Data for analysis section start

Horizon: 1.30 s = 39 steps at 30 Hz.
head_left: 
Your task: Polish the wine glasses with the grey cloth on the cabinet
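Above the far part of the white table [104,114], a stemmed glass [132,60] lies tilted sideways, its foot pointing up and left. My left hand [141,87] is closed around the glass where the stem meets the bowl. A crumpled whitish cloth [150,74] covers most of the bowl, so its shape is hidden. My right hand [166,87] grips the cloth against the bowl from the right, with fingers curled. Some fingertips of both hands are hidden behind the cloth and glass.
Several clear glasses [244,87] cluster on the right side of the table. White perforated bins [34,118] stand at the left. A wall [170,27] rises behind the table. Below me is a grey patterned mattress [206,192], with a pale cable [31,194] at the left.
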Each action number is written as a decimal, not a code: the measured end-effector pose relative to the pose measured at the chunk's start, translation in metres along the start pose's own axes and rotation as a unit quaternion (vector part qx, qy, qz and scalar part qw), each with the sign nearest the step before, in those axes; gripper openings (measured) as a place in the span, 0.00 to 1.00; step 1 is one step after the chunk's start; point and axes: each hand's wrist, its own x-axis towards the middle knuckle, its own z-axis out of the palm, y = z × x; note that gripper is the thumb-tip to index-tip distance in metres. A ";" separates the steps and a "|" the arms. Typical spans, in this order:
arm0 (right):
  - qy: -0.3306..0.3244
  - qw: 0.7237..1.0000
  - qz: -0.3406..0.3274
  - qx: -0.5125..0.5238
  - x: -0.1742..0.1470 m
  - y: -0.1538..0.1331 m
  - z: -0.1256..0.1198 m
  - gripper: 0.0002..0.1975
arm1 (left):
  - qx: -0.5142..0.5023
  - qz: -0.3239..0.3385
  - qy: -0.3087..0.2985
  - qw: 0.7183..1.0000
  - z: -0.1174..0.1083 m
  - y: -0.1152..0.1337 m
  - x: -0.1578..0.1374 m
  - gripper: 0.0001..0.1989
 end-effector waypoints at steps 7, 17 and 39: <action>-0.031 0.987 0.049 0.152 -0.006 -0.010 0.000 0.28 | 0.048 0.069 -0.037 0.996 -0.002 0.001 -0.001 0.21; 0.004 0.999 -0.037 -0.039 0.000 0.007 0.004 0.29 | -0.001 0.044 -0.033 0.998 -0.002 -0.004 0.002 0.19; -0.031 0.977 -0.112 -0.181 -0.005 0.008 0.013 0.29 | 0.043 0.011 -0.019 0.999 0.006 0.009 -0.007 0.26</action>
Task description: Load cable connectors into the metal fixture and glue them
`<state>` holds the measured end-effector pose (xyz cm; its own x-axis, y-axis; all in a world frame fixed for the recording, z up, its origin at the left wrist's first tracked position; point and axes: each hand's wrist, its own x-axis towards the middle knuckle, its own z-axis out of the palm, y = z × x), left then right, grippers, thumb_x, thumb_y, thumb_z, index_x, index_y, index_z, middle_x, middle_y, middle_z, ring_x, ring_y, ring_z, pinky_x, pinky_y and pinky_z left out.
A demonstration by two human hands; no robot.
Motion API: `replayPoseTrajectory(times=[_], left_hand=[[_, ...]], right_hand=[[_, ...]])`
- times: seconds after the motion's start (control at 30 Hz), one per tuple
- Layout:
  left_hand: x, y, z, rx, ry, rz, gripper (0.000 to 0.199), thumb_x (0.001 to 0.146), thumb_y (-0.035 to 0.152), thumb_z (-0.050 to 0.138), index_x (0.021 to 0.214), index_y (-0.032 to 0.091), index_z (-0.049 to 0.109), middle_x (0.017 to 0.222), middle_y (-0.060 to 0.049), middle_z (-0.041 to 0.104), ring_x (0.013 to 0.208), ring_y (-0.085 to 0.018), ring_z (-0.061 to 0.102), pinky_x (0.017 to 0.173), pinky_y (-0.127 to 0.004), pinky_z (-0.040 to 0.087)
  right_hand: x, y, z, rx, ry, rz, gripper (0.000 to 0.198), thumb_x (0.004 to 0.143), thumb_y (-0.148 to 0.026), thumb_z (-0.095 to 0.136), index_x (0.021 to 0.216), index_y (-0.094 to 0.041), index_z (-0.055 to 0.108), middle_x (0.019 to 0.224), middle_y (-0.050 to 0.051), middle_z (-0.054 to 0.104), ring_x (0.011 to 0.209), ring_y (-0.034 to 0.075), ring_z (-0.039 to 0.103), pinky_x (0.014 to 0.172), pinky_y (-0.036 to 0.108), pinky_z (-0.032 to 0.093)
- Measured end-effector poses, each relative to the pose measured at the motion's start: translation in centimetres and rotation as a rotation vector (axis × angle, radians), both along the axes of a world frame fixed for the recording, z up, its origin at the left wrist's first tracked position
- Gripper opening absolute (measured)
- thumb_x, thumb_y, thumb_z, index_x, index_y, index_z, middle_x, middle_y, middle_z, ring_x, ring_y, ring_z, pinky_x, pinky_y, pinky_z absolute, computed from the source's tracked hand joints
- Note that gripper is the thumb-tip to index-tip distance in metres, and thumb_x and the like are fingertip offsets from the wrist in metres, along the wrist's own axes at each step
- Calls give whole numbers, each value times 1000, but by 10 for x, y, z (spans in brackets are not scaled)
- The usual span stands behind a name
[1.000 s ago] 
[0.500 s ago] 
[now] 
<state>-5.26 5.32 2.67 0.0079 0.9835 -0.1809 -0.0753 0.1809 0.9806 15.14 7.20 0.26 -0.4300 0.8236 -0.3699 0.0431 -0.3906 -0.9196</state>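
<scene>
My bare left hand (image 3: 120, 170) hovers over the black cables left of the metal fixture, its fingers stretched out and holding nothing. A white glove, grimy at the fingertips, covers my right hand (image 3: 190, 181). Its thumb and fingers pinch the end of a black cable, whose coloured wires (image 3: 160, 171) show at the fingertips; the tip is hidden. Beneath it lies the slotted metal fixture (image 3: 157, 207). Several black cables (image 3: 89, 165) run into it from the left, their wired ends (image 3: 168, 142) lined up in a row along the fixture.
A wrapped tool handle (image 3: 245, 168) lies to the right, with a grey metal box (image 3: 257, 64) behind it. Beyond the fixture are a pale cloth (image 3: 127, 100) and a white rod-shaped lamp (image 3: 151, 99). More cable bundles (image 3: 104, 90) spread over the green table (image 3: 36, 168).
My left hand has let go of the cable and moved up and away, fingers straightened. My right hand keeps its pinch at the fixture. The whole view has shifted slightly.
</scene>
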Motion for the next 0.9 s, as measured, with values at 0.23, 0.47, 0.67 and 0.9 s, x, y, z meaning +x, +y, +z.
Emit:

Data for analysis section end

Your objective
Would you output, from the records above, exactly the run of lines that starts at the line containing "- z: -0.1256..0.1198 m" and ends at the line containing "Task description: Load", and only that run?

Task result
  - z: -0.1256..0.1198 m
  - gripper: 0.0002..0.1975
arm1 (left):
  - qx: -0.5142..0.5023
  - qz: -0.3239..0.3385
  - qy: -0.3087..0.2985
  - qw: 0.7183..1.0000
  - z: -0.1174..0.1083 m
  - y: -0.1152..0.1337 m
  - x: -0.1578..0.1374 m
  - gripper: 0.0001..0.1989
 end-effector waypoints at steps 7, 17 and 39: <action>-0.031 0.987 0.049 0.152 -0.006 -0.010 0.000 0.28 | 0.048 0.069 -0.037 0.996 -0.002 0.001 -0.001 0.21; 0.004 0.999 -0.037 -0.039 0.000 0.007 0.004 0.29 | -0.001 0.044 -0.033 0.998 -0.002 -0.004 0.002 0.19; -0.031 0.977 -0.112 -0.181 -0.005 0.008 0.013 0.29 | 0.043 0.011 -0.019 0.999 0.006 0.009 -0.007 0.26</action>
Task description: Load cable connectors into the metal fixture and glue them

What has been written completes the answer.